**WORK ITEM**
Below are records; report how many of their lines contain the word "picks", giving only the number.

Stored records:
+---+
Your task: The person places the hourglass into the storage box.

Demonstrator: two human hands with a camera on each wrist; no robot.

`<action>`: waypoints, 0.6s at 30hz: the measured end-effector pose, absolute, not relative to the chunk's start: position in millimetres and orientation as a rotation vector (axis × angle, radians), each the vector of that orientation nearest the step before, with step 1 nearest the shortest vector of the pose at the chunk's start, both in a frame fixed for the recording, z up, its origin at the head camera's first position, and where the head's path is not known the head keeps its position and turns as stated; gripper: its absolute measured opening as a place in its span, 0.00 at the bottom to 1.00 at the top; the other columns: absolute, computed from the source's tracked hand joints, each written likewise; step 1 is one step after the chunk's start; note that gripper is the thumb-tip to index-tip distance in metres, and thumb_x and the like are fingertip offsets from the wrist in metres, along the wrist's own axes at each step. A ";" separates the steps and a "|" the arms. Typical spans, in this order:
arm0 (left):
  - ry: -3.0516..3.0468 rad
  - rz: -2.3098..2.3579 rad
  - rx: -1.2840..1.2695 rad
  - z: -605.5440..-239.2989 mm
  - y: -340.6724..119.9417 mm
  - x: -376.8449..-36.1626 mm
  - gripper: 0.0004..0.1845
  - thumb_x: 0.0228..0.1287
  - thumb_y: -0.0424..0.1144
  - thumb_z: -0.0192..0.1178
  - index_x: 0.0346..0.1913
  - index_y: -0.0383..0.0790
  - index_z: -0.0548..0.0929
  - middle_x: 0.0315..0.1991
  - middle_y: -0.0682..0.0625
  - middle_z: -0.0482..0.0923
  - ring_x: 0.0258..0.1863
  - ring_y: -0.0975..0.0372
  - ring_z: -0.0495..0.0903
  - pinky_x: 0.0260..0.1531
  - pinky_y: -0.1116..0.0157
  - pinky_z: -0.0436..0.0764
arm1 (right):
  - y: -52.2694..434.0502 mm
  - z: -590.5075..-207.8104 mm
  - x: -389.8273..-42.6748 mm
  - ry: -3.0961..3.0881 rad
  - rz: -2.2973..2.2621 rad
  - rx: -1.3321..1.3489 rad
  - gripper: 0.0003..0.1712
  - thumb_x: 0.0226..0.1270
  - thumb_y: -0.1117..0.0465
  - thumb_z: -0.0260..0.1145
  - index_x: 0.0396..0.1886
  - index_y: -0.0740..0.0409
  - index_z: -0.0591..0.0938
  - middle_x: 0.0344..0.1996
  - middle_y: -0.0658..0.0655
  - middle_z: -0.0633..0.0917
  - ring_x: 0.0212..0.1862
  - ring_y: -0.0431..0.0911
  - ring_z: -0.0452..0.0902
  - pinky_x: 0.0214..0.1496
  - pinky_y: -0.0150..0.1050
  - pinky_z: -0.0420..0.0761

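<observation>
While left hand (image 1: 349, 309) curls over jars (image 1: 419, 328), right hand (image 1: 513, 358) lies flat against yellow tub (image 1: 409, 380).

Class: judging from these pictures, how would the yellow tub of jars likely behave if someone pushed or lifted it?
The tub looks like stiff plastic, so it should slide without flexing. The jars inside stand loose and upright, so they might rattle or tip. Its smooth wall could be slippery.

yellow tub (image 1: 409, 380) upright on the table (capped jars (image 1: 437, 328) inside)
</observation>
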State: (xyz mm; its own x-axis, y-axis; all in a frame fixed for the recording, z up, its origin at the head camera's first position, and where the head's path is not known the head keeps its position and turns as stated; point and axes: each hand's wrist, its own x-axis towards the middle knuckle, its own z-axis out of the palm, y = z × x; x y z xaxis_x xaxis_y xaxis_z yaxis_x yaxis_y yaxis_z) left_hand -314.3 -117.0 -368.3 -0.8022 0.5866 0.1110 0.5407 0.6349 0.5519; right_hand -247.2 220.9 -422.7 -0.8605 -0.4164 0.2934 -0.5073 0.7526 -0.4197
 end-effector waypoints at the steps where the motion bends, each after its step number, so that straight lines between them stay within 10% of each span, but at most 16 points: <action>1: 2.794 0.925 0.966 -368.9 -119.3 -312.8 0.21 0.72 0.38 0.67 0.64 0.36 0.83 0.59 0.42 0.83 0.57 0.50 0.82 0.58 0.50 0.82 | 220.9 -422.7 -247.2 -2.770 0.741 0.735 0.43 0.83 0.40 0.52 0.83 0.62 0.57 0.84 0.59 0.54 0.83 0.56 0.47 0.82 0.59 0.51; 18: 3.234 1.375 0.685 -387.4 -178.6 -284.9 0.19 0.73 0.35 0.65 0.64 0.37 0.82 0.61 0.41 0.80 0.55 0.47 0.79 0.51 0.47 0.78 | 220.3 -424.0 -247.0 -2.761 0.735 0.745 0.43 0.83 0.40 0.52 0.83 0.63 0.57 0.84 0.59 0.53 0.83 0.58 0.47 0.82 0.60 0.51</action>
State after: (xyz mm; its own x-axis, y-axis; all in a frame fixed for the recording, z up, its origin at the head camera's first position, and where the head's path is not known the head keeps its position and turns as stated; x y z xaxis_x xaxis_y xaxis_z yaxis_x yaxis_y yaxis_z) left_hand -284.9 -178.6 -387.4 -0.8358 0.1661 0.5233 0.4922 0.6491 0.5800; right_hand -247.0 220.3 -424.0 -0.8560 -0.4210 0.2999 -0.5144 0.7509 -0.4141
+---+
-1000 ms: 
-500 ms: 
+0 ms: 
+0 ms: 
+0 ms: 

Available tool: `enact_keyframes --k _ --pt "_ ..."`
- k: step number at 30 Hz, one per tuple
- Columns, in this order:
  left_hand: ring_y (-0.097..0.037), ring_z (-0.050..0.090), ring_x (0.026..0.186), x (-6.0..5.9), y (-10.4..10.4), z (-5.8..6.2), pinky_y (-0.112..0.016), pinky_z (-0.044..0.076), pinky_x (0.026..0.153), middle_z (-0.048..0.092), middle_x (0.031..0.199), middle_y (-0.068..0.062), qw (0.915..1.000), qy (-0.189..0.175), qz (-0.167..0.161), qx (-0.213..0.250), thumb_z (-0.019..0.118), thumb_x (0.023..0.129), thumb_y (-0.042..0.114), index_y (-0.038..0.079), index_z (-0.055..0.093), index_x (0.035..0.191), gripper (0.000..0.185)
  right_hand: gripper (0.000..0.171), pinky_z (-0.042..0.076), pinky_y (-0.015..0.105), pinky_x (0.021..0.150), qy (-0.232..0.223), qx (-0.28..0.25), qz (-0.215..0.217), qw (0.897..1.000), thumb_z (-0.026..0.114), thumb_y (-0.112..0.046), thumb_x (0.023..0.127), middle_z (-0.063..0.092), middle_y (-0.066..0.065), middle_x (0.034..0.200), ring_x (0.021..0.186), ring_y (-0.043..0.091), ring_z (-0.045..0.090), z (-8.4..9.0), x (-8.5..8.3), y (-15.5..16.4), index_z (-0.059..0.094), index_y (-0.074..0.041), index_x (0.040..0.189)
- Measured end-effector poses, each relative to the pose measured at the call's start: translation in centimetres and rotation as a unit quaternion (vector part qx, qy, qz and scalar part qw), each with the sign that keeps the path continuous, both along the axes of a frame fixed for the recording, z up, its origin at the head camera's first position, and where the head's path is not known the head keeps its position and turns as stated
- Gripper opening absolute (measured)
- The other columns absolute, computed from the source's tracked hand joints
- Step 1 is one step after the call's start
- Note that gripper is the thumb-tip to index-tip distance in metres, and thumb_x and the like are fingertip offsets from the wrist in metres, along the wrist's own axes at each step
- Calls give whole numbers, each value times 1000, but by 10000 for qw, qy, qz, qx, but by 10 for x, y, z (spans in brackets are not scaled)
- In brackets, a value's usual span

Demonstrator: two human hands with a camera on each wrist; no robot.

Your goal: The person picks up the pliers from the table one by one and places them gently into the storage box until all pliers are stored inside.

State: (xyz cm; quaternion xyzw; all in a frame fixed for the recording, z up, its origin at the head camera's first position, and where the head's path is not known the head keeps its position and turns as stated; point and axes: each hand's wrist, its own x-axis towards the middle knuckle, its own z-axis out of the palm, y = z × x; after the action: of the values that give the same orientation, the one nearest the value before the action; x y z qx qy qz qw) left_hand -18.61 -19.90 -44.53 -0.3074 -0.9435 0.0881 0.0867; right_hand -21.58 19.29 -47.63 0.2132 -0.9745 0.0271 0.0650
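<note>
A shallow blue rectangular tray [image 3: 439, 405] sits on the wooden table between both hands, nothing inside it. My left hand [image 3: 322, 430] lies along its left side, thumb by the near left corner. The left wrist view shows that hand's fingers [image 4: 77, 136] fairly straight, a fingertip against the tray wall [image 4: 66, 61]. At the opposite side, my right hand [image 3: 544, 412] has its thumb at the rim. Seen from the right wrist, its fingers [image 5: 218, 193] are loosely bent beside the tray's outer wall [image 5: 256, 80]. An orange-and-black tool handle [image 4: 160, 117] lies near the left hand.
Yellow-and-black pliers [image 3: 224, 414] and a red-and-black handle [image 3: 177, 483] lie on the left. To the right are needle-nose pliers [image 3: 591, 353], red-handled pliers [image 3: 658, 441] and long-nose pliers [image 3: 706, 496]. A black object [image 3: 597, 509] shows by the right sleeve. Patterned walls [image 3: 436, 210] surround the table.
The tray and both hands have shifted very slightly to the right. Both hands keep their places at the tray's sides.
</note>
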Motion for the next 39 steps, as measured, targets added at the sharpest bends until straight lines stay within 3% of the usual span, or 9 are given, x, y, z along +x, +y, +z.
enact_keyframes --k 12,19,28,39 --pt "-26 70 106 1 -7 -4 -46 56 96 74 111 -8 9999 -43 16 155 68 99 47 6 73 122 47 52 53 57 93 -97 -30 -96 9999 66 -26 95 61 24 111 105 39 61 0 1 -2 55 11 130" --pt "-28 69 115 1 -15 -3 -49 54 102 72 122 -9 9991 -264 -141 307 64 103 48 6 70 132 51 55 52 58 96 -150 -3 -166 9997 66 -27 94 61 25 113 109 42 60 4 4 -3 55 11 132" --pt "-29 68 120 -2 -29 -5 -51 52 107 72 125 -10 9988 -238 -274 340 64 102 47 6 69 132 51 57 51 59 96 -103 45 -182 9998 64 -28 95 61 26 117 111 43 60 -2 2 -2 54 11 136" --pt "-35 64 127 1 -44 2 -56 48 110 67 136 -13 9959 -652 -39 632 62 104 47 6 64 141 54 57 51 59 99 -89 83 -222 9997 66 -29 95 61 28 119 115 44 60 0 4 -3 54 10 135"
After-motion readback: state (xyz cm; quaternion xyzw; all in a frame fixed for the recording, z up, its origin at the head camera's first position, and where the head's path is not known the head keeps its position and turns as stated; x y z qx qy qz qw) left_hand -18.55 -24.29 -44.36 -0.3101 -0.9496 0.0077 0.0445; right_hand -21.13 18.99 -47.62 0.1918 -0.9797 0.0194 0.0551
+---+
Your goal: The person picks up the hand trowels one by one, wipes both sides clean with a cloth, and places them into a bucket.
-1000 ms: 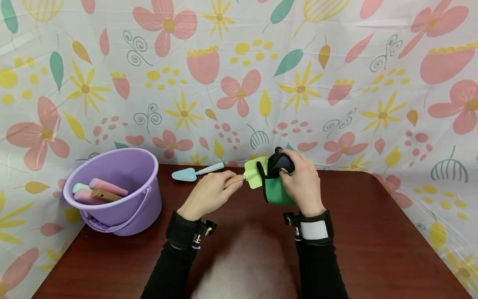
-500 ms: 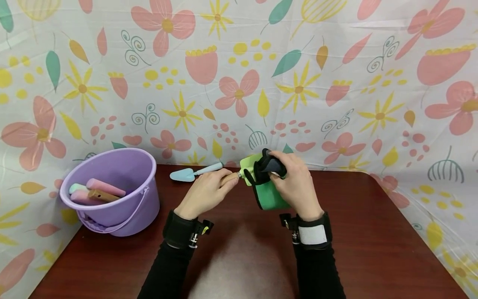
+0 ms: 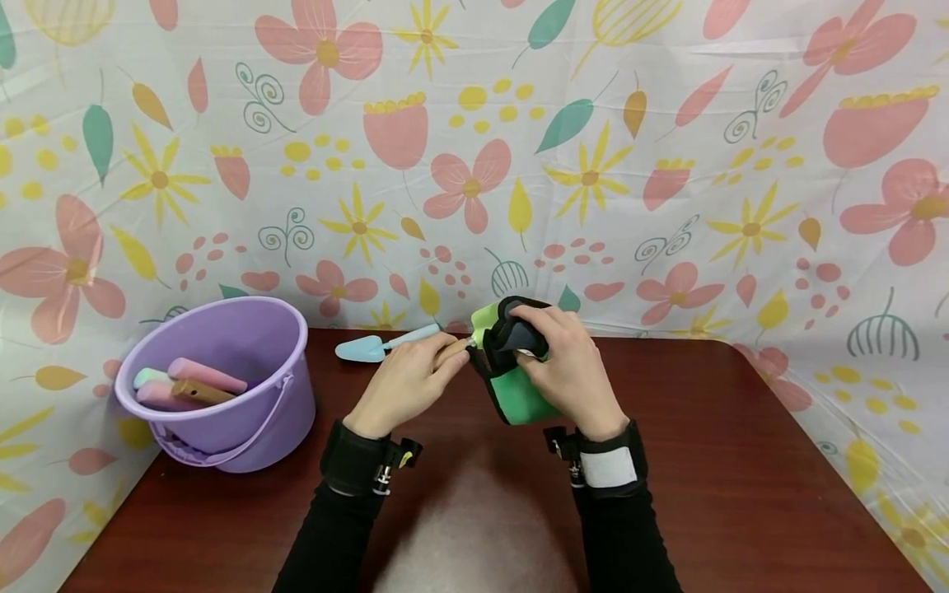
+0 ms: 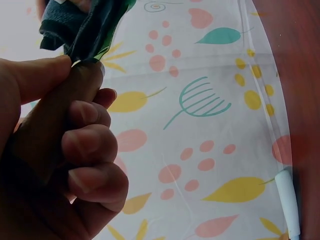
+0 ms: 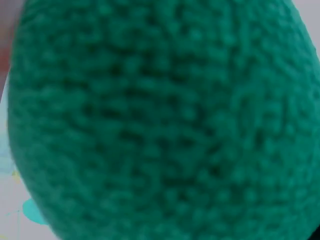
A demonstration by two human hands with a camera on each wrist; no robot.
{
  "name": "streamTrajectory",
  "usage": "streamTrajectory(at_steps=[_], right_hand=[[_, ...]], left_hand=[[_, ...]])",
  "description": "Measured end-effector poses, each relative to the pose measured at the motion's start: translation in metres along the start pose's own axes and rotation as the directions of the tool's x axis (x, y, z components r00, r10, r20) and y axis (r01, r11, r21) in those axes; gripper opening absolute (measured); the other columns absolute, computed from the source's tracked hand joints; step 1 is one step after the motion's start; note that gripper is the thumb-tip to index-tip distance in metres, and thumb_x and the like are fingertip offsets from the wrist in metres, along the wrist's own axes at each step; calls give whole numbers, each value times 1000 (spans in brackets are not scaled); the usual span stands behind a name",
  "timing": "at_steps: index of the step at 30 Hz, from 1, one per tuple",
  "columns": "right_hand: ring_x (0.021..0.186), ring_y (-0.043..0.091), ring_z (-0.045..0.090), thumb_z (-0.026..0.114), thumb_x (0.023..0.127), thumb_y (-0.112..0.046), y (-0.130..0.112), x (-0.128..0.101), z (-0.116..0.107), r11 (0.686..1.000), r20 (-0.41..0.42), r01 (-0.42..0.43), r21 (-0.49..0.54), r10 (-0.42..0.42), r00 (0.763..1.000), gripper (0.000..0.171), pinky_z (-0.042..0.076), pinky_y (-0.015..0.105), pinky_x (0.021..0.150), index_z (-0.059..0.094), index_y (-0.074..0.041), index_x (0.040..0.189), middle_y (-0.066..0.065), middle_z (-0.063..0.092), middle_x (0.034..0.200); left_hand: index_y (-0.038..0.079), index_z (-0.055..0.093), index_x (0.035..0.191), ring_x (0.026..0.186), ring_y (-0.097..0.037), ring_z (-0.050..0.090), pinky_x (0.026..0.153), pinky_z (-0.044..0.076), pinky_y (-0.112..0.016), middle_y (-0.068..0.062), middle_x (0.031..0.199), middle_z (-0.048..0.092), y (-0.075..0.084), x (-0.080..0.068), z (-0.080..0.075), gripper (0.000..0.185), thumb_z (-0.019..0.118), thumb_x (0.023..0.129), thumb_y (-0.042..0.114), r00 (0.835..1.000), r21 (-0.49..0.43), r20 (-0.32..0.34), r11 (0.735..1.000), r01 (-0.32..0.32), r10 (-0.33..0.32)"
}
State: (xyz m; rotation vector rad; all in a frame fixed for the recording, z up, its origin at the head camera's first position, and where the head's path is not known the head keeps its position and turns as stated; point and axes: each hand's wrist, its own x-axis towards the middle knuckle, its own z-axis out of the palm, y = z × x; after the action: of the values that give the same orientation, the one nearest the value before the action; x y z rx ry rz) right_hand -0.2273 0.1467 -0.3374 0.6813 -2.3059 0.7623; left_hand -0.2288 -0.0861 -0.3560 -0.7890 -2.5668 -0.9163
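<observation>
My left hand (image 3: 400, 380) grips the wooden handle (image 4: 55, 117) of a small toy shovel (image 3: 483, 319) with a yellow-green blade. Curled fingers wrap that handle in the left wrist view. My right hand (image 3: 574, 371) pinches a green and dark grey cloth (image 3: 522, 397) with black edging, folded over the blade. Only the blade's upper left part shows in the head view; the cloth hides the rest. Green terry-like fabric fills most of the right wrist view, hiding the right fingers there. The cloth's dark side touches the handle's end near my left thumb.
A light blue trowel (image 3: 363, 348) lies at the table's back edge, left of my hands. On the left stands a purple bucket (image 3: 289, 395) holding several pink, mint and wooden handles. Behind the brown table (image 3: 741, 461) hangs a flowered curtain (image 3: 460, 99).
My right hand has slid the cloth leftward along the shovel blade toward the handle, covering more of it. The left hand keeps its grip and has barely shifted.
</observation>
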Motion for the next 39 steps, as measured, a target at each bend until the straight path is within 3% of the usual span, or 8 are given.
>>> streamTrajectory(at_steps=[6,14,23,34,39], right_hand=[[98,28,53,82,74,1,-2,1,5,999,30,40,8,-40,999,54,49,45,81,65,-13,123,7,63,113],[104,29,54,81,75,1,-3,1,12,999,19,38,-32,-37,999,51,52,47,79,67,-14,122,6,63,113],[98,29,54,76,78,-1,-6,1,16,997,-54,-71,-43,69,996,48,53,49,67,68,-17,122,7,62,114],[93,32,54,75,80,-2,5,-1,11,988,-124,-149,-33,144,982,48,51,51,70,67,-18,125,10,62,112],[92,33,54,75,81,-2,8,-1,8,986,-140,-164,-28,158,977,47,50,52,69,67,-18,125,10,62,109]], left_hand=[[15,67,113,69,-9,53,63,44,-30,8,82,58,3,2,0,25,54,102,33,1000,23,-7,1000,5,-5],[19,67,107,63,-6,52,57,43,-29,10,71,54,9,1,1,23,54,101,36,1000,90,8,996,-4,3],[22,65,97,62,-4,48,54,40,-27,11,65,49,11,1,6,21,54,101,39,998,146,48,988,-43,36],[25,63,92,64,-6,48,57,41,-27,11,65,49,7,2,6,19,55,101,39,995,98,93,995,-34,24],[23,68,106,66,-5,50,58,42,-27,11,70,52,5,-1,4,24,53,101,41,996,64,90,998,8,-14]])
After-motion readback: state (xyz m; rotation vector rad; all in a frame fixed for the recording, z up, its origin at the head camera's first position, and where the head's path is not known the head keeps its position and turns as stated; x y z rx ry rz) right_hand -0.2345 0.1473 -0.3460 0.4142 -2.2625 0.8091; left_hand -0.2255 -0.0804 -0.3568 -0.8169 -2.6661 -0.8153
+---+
**WRITTEN REPLY**
2